Dr Talbot says it wasn’t just members of the public who were uncomfortable about hand and face transplants in the beginning.

"We surgeons had a level of discomfort as well because we were transplanting something that was highly visible, very personal and recognisable. "But that’s changed as we’ve seen how these transplants really improve the lives of recipients.

"It’s also made families far more comfortable with the idea of donating their loved ones’ hands and faces. They can see this isn’t a Frankenstein-type experiment, it’s real life."

He says immunosuppressant drugs used in transplants are now far less toxic. Patients only need to take them once a day and can be on them for long periods without complications.

"There are many downsides to immunosuppressants, so we work hard to make sure patients have enough to stop rejection but not so much to cause negative side effects, such as impaired kidneys, diabetes and bone loss.

"Less immunosuppression also means a more successful transplant, so we’re doing a lot of work on how to modify the immune system so we need less of them, including mixing the recipient’s and donor’s immune systems and using markers in the blood."

Another area of Dr Talbot’s research is nerve regeneration - getting nerves to grow faster and the junctions between nerves and muscles to last longer. "These junctions fade away in time so you want that nerve to reach a muscle that is still fresh and able to work."

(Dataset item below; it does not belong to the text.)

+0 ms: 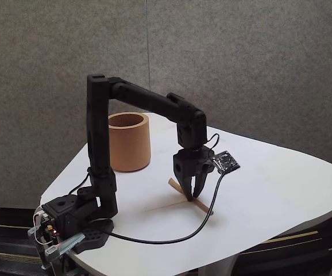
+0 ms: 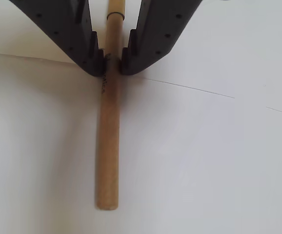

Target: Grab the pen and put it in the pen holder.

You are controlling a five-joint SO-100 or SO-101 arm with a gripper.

He says while 85 percent of his transplant patients have experienced rejection within a year, all have been resolved by boosting immunosuppressive treatment. "Rejection doesn’t mean failure of the transplant. Loss of the transplanted limb is very unusual and is almost exclusively due to the patient not complying with medication and other therapy."

While the operating team spends months meticulously planning every transplant, Dr Talbot says the psychosocial aspects of the surgery are more important than anything he does in the operating theatre.

"We spend a lot of time predicting the likely outcome of a patient’s transplant to ensure we manage issues like poor family support to maximise transplant success."

Dr Talbot trained at the Auckland School of Medicine and began residency in New Zealand before moving to Boston to complete his training in plastic and reconstructive surgery fourteen years ago.

He became interested in hand surgery because it combines working with bones, microvascular surgery, nerves and soft tissue with the hand’s functional and cosmetic elements. "Extremity transplantation is also a very academic area of surgery because you have to understand anatomy and surgery as well as rejection and pathology, and combine this with the psychosocial aspects."

"It’s all about teamwork and absolute trust. Even with a lot of people in the operating theatre, you can only fit two or three people around the patient at one time. We tag team it so that we can all do what we’re best at while we’re fresh and make the most of the operating time."